Association reactions by femtosecond laser filamentation in gaseous C2H4 were studied by time-of-flight mass spectrometry of neutral reaction products. Direct sampling from the reaction cell to a mass spectrometer via a differential pumping stage allowed the identification of various hydrocarbon molecules C n H m with n = 3-7 and m = 4-7, which includes species not observed in the previous studies. It was found that products containing three and four carbon atoms dominate the mass spectrum with smaller yields for higher-mass species, suggesting that carbon chain growth proceeds through the reaction with C2H4 in the reaction cell.
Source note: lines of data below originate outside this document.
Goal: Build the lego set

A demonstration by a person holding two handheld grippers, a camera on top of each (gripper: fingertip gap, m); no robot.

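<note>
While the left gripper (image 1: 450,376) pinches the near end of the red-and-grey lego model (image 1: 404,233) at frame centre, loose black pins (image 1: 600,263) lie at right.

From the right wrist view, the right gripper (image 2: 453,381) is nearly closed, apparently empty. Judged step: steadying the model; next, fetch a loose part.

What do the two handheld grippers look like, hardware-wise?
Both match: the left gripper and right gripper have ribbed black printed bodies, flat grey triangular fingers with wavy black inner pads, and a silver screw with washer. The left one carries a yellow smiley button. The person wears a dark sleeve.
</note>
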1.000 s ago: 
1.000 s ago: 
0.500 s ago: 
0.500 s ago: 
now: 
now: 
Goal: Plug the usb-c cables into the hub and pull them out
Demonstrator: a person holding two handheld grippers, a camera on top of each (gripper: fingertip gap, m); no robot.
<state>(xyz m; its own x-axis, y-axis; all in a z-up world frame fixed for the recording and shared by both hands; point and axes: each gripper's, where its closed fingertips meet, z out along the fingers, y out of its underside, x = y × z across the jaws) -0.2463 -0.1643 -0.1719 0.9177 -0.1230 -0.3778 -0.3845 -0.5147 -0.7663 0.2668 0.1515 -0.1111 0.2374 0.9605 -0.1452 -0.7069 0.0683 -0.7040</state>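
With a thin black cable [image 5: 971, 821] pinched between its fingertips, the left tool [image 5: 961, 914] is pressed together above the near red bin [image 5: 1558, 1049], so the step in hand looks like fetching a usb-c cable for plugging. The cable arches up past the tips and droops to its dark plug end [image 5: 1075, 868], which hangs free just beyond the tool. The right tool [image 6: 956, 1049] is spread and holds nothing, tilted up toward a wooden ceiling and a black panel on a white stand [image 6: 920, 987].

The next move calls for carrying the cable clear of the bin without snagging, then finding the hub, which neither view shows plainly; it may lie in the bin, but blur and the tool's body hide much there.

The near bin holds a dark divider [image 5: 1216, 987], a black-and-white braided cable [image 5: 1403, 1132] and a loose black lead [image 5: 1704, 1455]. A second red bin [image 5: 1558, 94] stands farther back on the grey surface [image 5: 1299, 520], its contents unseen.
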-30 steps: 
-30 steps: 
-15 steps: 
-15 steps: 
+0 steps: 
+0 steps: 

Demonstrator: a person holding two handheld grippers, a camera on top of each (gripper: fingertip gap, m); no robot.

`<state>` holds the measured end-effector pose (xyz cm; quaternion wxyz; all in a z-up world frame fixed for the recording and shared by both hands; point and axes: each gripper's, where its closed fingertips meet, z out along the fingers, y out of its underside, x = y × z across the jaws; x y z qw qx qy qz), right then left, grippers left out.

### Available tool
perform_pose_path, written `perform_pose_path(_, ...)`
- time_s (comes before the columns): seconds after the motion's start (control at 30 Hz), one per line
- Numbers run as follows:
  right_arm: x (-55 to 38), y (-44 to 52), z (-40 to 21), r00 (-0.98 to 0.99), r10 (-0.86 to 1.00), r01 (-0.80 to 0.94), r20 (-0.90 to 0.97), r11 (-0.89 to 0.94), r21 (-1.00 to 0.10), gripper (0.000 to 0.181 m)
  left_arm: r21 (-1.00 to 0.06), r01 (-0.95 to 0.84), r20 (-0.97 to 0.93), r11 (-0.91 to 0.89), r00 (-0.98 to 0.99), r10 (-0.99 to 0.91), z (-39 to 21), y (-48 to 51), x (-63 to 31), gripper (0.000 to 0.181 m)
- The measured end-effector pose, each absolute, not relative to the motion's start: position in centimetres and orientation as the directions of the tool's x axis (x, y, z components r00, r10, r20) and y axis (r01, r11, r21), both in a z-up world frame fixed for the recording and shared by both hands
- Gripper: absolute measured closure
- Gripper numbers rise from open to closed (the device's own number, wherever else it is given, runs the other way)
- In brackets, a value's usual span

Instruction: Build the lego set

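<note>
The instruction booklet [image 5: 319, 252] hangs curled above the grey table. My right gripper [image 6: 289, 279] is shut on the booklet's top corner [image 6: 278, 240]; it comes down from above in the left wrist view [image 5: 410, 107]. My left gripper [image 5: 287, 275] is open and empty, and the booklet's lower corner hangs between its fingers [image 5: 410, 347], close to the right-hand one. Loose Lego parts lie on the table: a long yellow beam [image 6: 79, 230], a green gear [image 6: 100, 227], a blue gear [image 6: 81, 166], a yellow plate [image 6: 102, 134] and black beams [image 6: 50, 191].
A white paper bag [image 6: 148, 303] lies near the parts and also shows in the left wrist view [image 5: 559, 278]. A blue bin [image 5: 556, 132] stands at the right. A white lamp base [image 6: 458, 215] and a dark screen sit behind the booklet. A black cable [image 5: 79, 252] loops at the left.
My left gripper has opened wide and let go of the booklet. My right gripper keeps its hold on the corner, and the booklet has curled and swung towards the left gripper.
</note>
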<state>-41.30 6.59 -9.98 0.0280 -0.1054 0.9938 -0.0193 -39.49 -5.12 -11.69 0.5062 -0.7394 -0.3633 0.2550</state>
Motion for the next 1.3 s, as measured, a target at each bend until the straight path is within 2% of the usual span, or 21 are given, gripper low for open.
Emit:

The product distribution showed a clear dependence on the laser pulse energy for filamentation.

Millisecond-long suppression of spectroscopic optical signals using laser filamentation

Ultrashort laser pulse filamentation in air can extend the delivery of focused laser energy to distances greatly exceeding the Rayleigh length. In this way, remote measurements can be conducted using many standard methods of analytical spectroscopy. The performance of spectroscopic techniques can be enhanced by temporal gating, which rejects the unwanted noise and background. In the present work, we investigate the thermal relaxation of air in the wake of single-filament plasmas using shadowgraphy. We demonstrate that the transient change in refractive index associated with relaxation of the gas can be used to reject both continuous and time-varying spectroscopic signals, including emission from laser-produced plasmas. This method can augment temporal gating of simple optical detectors.